▶ [TASK]
When you reproduce the data, keep every word exactly as it stands and leave the pictures out.

▶ [COLLECTED DATA]

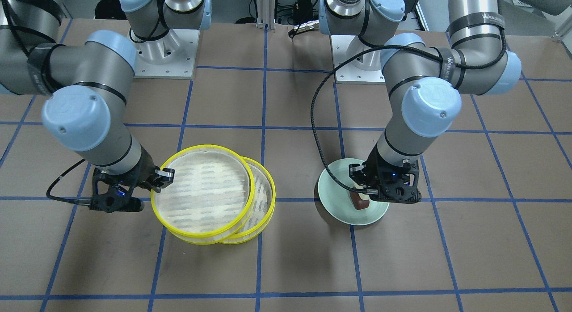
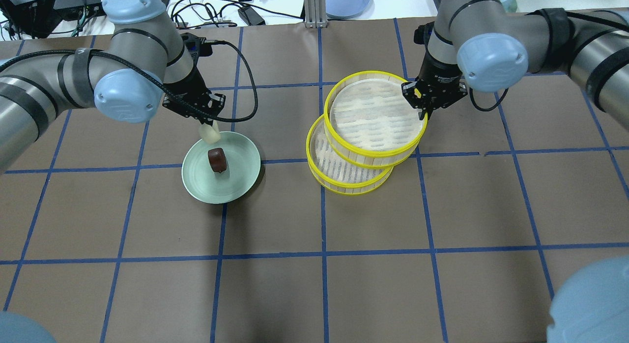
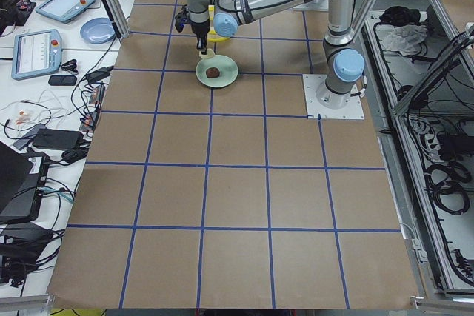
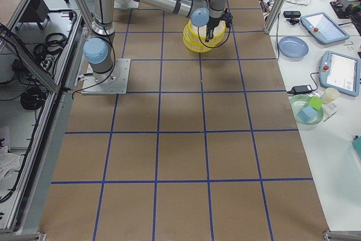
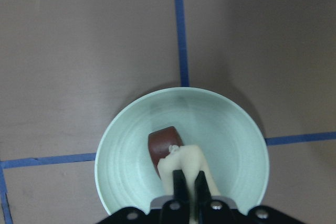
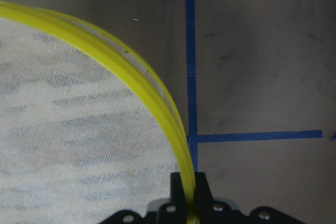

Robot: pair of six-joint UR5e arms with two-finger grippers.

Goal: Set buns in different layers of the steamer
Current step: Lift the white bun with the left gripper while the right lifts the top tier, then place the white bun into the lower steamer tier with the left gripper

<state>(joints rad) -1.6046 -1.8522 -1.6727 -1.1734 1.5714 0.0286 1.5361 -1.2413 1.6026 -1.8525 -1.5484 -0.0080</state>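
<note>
My left gripper (image 2: 205, 121) is shut on the pale cream bun (image 2: 209, 132) and holds it just over the far rim of the light green plate (image 2: 242, 172). In the left wrist view the cream bun (image 5: 184, 162) sits between the fingers. The dark reddish-brown bun (image 2: 216, 159) lies on the plate; it also shows in the front view (image 1: 359, 203). My right gripper (image 2: 421, 100) is shut on the yellow rim of the steamer's upper tray (image 2: 376, 117). That tray is shifted sideways over the lower tray (image 2: 339, 172), overlapping it. Both trays are empty.
The brown table bears a grid of blue tape lines. A black cable (image 2: 245, 95) loops from the left wrist beside the plate. The arm bases (image 1: 165, 57) stand at the table's robot side. Screens and dishes (image 4: 293, 46) sit on side benches off the table.
</note>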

▶ [RESPONSE TO THIS EXERCISE]
Robot: pair of six-joint UR5e arms with two-finger grippers.

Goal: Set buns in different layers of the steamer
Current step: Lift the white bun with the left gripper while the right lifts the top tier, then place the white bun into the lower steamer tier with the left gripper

<state>(joints rad) -1.6046 -1.8522 -1.6727 -1.1734 1.5714 0.0286 1.5361 -1.2413 1.6026 -1.8525 -1.5484 -0.0080</state>
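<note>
My left gripper (image 2: 205, 121) is shut on the pale cream bun (image 2: 209, 132) and holds it just over the far rim of the light green plate (image 2: 242, 172). In the left wrist view the cream bun (image 5: 184, 162) sits between the fingers. The dark reddish-brown bun (image 2: 216, 159) lies on the plate; it also shows in the front view (image 1: 359, 203). My right gripper (image 2: 421, 100) is shut on the yellow rim of the steamer's upper tray (image 2: 376, 117). That tray is shifted sideways over the lower tray (image 2: 339, 172), overlapping it. Both trays are empty.
The brown table bears a grid of blue tape lines. A black cable (image 2: 245, 95) loops from the left wrist beside the plate. The arm bases (image 1: 165, 57) stand at the table's robot side. Screens and dishes (image 4: 293, 46) sit on side benches off the table.
</note>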

No more work is required for the exercise.